Several days in, it is starting to come together. I’m spraying it with fixer regularly, in the hope of building up really deep areas of pigment. I’ve also begun experimenting by blending with paper stumps, in case grease from my hands is binding pigment and making each surface smoother, which will make it harder for future layers to fix.

Although I’m really enjoying the challenge of making this new piece, it has occurred to me that working smaller might be interesting too, and of course present other options for displaying my collection of pieces. I could just try to paint or draw the images much smaller, but I recently went into a shop and noticed it was selling individual till rolls, and decided to try printing onto them and make my own ‘film roll’ models. This took some fiddling about on my macbook which eventually crashed in misery, but I did manage to reverse print a selection of my recent pieces just before my technology gave up, and here’s my first attempt:

Tiny print issues:

* I’ve since researched what “thermal” means, and now realise this paper will change colour if heat or pressure are applied to it, which makes this trial unnecessarily difficult to manage, so I’ve sourced a non-thermal roll for future attempts. It looks like more fragile paper too, which will be more attractive.

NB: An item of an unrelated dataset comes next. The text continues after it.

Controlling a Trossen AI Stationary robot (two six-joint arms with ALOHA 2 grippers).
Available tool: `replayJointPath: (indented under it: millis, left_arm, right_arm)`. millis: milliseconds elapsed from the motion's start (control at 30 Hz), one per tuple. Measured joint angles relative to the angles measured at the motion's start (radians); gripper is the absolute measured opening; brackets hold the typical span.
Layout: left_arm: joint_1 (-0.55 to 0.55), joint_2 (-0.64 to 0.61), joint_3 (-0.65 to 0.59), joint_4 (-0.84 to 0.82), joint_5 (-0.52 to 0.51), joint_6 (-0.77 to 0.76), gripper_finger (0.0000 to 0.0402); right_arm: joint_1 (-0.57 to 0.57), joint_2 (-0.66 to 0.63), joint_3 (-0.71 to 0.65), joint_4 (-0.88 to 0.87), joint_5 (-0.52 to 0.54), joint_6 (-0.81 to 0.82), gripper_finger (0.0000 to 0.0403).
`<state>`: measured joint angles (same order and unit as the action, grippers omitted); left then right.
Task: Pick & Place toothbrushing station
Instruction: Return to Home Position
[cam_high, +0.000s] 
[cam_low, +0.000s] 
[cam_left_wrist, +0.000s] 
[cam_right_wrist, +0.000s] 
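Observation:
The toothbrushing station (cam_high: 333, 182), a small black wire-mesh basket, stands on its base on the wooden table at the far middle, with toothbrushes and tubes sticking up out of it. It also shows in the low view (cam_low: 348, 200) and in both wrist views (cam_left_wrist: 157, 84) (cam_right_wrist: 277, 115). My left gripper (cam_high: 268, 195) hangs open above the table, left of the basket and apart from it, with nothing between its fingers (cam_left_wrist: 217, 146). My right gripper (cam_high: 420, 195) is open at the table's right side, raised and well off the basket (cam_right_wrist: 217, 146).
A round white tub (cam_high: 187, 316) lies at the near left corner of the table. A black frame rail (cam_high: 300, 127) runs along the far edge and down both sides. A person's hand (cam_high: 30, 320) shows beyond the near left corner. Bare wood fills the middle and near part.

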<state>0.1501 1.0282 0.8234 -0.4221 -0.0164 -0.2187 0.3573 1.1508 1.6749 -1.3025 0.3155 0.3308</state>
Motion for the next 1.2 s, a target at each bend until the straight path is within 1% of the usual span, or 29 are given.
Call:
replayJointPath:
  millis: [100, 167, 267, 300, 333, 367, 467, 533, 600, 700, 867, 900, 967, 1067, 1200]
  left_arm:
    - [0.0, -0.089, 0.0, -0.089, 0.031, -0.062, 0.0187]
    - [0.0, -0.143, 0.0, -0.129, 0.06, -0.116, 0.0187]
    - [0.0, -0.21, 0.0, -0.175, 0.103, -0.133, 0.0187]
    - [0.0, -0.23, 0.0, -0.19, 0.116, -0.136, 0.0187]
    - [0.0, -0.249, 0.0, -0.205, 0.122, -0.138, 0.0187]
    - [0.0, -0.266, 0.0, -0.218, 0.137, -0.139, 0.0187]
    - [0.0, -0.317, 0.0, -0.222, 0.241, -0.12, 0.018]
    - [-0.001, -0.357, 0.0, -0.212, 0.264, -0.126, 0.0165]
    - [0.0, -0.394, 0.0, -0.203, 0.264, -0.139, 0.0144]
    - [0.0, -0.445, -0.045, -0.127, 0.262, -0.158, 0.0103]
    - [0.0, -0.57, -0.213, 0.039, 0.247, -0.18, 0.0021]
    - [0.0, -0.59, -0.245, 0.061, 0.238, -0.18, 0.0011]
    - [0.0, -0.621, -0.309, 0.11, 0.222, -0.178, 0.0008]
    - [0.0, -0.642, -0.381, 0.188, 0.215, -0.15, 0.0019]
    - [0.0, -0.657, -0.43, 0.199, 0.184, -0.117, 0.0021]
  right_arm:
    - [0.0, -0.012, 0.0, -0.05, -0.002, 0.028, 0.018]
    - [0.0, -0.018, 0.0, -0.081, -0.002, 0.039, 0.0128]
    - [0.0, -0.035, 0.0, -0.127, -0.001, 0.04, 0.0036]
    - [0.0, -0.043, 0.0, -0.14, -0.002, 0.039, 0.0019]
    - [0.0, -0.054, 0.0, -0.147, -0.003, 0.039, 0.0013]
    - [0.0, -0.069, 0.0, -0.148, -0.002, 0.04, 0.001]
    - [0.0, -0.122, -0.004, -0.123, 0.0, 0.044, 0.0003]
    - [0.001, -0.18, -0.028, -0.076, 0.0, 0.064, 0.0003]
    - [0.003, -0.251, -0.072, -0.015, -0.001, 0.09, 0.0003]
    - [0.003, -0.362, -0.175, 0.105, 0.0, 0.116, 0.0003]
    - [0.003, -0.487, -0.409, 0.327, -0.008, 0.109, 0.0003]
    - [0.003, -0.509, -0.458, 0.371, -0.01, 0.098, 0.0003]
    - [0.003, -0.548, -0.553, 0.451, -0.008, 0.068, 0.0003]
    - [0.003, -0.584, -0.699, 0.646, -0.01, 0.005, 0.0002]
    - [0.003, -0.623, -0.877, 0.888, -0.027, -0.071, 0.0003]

* I have to act quick to make each print because it has to line up and the paper I’m printing onto wants to curl up. So I can only do this one image at a time. Hence it is even harder to line up images, and keep them still while I press them out.

* This printing method is not high definition. It is only as good as my printer, and not all the ink transfers fully. Downside: indistinct images. Upside: they look broken and faded – just like elderly ciné film frames!